A. Reference is made to the Indenture dated as of January 29, 2010 (as amended, restated, supplemented, waived or otherwise modified from time to time, the “Indenture”), among Hexion Finance Escrow LLC, a Delaware limited liability company, Hexion Escrow Corporation, a Delaware corporation, and Wilmington Trust FSB, as Trustee, as assumed by Hexion U.S. Finance Corp., a Delaware corporation (the “U.S. Issuer”) and Hexion Nova Scotia Finance, ULC, a Nova Scotia unlimited liability company (the “Canadian Issuer”) pursuant to that certain Supplemental Indenture dated as of January 29, 2010, by and among the U.S. Issuer, the Canadian Issuer, the Guarantors party thereto and Wilmington Trust FSB, as Trustee.
B. Capitalized terms used herein and not otherwise defined herein shall have the meanings assigned to such terms in the Indenture and the Collateral Agreement referred to therein.
C. Section 7.16 of the Collateral Agreement provides that additional Subsidiaries may become Subsidiary Parties under the Collateral Agreement by execution and delivery of an instrument in the form of this Supplement. The undersigned Subsidiary of Parent (the “New Subsidiary”) is executing this Supplement in accordance with the requirements of the Indenture to become a Subsidiary Party and a Pledgor under the Collateral Agreement.

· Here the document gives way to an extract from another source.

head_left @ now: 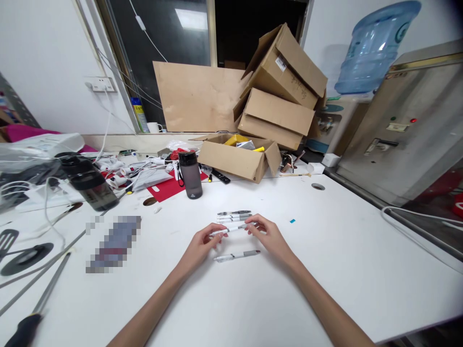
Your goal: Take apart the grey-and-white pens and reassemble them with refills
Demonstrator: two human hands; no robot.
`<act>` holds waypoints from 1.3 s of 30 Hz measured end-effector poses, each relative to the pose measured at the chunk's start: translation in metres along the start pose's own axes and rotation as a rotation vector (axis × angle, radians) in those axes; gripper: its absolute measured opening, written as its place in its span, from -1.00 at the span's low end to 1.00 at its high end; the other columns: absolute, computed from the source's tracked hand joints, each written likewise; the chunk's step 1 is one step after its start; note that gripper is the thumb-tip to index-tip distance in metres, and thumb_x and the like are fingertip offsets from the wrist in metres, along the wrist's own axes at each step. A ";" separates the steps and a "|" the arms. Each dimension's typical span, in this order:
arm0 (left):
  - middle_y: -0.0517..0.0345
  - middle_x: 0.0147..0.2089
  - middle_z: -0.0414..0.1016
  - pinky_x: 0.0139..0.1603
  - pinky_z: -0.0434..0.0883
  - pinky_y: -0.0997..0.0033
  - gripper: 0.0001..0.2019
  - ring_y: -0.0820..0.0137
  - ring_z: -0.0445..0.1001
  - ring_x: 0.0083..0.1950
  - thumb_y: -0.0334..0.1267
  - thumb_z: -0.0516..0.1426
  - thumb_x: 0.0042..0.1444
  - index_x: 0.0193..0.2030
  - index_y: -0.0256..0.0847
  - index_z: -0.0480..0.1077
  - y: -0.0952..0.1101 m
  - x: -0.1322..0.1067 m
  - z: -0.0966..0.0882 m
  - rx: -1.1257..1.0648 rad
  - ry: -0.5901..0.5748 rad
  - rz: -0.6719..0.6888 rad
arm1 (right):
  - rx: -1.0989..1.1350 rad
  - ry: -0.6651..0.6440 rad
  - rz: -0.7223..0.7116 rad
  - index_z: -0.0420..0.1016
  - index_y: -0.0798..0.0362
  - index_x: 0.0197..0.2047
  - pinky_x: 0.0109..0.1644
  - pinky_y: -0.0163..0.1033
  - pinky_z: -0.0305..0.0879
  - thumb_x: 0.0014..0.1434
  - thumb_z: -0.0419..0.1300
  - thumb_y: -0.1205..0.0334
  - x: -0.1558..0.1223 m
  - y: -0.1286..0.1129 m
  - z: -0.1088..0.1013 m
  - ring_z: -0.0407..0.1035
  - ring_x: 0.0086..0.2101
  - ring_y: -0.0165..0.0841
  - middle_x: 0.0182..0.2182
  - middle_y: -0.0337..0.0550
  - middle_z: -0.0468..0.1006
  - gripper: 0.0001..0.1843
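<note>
My left hand (208, 239) and my right hand (264, 232) are closed on the two ends of one white-and-grey pen (234, 229), held roughly level just over the white table. Beyond it a dark-and-clear pen (234, 212) lies sideways, with white-and-grey pens (231, 218) close beside it, partly covered by my right fingertips. Nearer to me, another white-and-grey pen (237, 256) rests alone on the table, its grey end pointing right. All the pens lie nearly parallel.
A dark bottle (190, 176) and an open cardboard box (231, 159) stand behind the pens. To the left are another bottle (88, 183), cables, a blurred-out flat object (115, 246) and a screwdriver (50, 289). A small blue scrap (292, 221) lies right of my hand.
</note>
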State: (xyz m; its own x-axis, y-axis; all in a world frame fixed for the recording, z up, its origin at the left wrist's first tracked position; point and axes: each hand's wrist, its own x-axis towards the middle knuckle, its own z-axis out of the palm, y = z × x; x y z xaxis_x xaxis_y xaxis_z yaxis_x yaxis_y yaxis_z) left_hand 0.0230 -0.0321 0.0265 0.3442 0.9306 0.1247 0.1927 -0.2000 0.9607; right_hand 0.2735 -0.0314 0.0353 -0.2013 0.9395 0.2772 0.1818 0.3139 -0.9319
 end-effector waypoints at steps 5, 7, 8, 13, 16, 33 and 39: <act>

Accordingly, the Collateral Agent and the New Subsidiary agree as follows:
SECTION 1. In accordance with Section 7.16 of the Collateral Agreement, the New Subsidiary by its signature below becomes a Subsidiary Party and a Pledgor under the Collateral Agreement with the same force and effect as if originally named therein as a Subsidiary Party and a Pledgor, and the New Subsidiary hereby (a) agrees to all the terms and provisions of the Collateral Agreement applicable to it as a Subsidiary Party and Pledgor thereunder and (b) represents and warrants that the representations and warranties made by it as a Pledgor thereunder are true and correct on and as of the date hereof. In furtherance of the foregoing, the New Subsidiary, as security for the payment and performance in full of the Obligations (as defined in the Collateral Agreement), does hereby create and grant to the Collateral Agent, its successors and assigns, for the ratable benefit of the Secured Parties, their successors and assigns, a security interest in and Lien on all the New Subsidiary’s right, title and interest in and to the Collateral (as defined in the Collateral Agreement) of the New Subsidiary. Each reference to a “Subsidiary Party” or a “Pledgor” in the Collateral Agreement shall be deemed to include the New Subsidiary. The Collateral Agreement is hereby incorporated herein by reference.
SECTION 2. The New Subsidiary represents and warrants to the Collateral Agent and the other Secured Parties that this Supplement has been duly authorized, executed and delivered by it and constitutes its legal, valid and binding obligation, enforceable against it in accordance with its terms, subject to (i) the effects of bankruptcy, insolvency, moratorium,
reorganization, fraudulent conveyance or other similar laws affecting creditors’ rights generally, (ii) general principles of equity (regardless of whether such enforceability is considered in a proceeding in equity or at law) and (iii) implied covenants of good faith and fair dealing.
SECTION 3. This Supplement may be executed in two or more counterparts, each of which shall constitute an original but all of which when taken together shall constitute but one contract. This Supplement shall become effective when (a) the Collateral Agent shall have received a counterpart of this Supplement that bears the signature of the New Subsidiary and (b) the Collateral Agent has executed a counterpart hereof. Delivery of an executed signature page to this Supplement by facsimile transmission shall be as effective as delivery of a manually signed counterpart of this Supplement.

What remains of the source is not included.